The objectives of the survey programme are to: 1. develop a means of providing valid, reliable and comparable information, at low cost, to supplement the information provided by routine health information systems. 2. build the evidence base necessary for policy-makers to monitor if health systems are achieving the desired goals, and to assess if additional investment in health is achieving the desired outcomes. 3. provide policy-makers with the evidence they need to adjust their policies, strategies and programmes as necessary.
The survey sampling frame must cover 100% of the country's eligible population, meaning that the entire national territory must be included. This does not mean that every province or territory need be represented in the survey sample but, rather, that all must have a chance (known probability) of being included in the survey sample.
There may be exceptional circumstances that preclude 100% national coverage. Certain areas in certain countries may be impossible to include due to reasons such as accessibility or conflict. All such exceptions must be discussed with WHO sampling experts. If any region must be excluded, it must constitute a coherent area, such as a particular province or region. For example if ¾ of region D in country X is not accessible due to war, the entire region D will be excluded from analysis.
Households and individuals
The WHS will include all male and female adults (18 years of age and older) who are not out of the country during the survey period. It should be noted that this includes the population who may be institutionalized for health reasons at the time of the survey: all persons who would have fit the definition of household member at the time of their institutionalisation are included in the eligible population.
If the randomly selected individual is institutionalized short-term (e.g. a 3-day stay at a hospital) the interviewer must return to the household when the individual will have come back to interview him/her. If the randomly selected individual is institutionalized long term (e.g. has been in a nursing home the last 8 years), the interviewer must travel to that institution to interview him/her.

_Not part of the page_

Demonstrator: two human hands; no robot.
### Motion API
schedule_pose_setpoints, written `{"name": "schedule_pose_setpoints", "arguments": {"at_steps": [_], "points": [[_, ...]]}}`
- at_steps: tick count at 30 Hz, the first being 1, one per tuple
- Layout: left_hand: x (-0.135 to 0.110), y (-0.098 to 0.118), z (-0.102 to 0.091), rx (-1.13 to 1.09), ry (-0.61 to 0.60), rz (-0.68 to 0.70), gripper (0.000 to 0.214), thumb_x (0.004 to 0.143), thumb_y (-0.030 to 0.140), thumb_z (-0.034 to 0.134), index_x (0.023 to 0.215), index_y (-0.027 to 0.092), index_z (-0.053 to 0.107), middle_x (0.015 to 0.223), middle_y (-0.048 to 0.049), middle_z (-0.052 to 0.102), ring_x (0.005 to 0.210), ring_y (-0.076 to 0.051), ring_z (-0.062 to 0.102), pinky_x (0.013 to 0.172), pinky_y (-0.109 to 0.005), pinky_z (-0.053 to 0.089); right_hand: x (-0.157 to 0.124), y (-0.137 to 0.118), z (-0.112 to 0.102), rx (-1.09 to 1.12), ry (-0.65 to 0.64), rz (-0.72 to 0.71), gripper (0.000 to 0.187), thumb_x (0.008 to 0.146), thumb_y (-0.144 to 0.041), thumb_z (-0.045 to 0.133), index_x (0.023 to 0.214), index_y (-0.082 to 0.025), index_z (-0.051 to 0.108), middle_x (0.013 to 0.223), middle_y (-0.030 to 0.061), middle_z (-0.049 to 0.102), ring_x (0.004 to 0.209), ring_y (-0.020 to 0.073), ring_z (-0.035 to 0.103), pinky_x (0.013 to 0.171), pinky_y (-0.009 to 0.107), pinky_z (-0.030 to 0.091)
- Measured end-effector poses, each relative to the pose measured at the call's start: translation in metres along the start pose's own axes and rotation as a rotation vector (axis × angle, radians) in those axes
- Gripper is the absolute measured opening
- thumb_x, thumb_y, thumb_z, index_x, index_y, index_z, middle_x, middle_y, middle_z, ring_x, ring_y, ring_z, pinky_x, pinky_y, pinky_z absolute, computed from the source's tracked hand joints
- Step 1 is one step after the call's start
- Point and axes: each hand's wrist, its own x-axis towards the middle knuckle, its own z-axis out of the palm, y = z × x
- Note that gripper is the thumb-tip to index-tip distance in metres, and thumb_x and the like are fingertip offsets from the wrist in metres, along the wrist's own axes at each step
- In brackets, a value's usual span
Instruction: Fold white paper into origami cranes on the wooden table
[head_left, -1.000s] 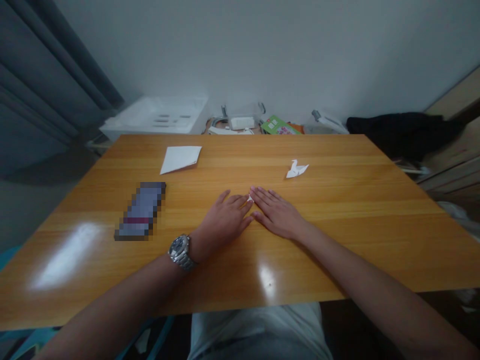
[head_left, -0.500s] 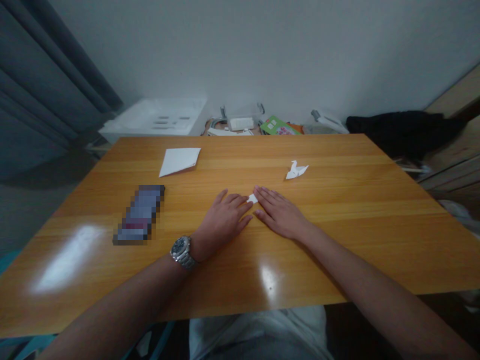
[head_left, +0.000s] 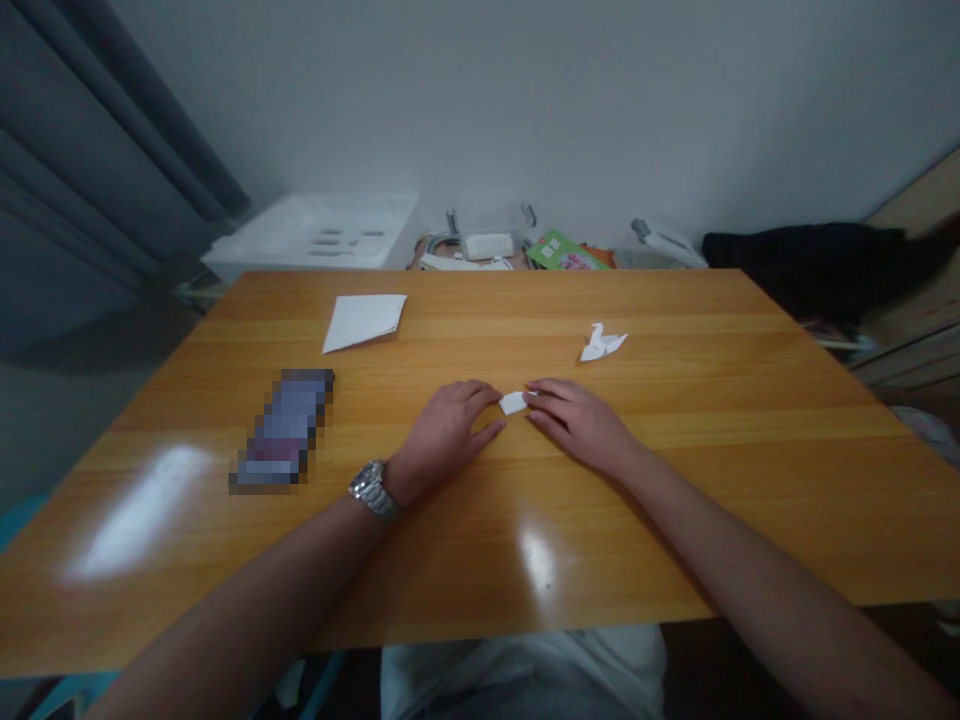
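At a wooden table [head_left: 810, 450], we saw a left hand [head_left: 448, 425] and a right hand [head_left: 581, 425] facing each other near the middle, fingers bent; whether either pinched, we could not tell. A blurred dark rectangle [head_left: 285, 430] lay left, a white sheet [head_left: 364, 320] far left, a paper bird [head_left: 604, 344] far right. Smallest was the white paper piece [head_left: 513, 403] between the hands, right fingers over its right end, left fingertips at its left corner. We judged it mid-fold; the next move seemingly called for aligned edges and light pressure.
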Motion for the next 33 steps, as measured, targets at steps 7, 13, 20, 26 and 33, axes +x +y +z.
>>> {"name": "schedule_pose_setpoints", "arguments": {"at_steps": [7,13,20,26,33], "points": [[0.002,0.004,0.004,0.028,0.024,-0.049,0.034,0.093,0.040,0.070,0.119,0.019,0.067,0.115,-0.0090,0.066,0.103,-0.025,0.061,0.094,-0.041,0.051,0.003,-0.010,-0.006,0.003,-0.038,-0.029,0.026,0.102,-0.030,0.054,0.112,-0.017,0.075,0.112,0.0118,0.071,0.105,0.0266,0.064,0.093,0.044,0.055],[0.004,0.004,0.006,0.011,0.010,-0.031,0.025,0.096,0.036,0.065,0.114,0.019,0.070,0.110,-0.0079,0.065,0.099,-0.023,0.061,0.091,-0.039,0.052,0.002,-0.011,-0.004,0.100,-0.025,0.011,0.025,0.102,-0.032,0.055,0.114,-0.024,0.074,0.112,0.0104,0.071,0.105,0.0263,0.064,0.093,0.046,0.054],[0.005,0.009,0.002,-0.030,0.001,-0.005,0.024,0.099,0.035,0.060,0.115,0.019,0.070,0.111,-0.0084,0.065,0.100,-0.022,0.062,0.091,-0.037,0.052,0.003,-0.010,0.000,0.212,-0.008,0.030,0.020,0.099,-0.034,0.060,0.112,-0.025,0.073,0.116,0.0085,0.072,0.108,0.0249,0.066,0.095,0.043,0.053],[0.005,0.009,0.001,-0.054,-0.001,-0.017,0.023,0.100,0.033,0.059,0.114,0.019,0.071,0.110,-0.0074,0.067,0.099,-0.021,0.063,0.090,-0.036,0.052,0.006,-0.008,0.002,0.252,0.008,0.022,0.013,0.099,-0.029,0.062,0.102,-0.023,0.073,0.107,0.0076,0.074,0.101,0.0227,0.066,0.090,0.039,0.053],[0.006,0.008,0.001,-0.083,-0.018,-0.027,0.022,0.102,0.031,0.056,0.111,0.019,0.073,0.104,-0.0069,0.070,0.096,-0.021,0.064,0.088,-0.035,0.051,0.008,-0.009,0.000,0.312,0.013,0.100,0.009,0.096,-0.029,0.065,0.098,-0.023,0.071,0.097,0.0052,0.072,0.091,0.0210,0.066,0.082,0.035,0.051]]}}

The target population includes any adult, male or female age 18 or over living in private households. Populations in group quarters, on military reservations, or in other non-household living arrangements will not be eligible for the study. People who are in an institution due to a health condition (such as a hospital, hospice, nursing home, home for the aged, etc.) at the time of the visit to the household are interviewed either in the institution or upon their return to their household if this is within a period of two weeks from the first visit to the household.
Sample survey data [ssd]
SAMPLING GUIDELINES FOR WHS
Surveys in the WHS program must employ a probability sampling design. This means that every single individual in the sampling frame has a known and non-zero chance of being selected into the survey sample. While a Single Stage Random Sample is ideal if feasible, it is recognized that most sites will carry out Multi-stage Cluster Sampling.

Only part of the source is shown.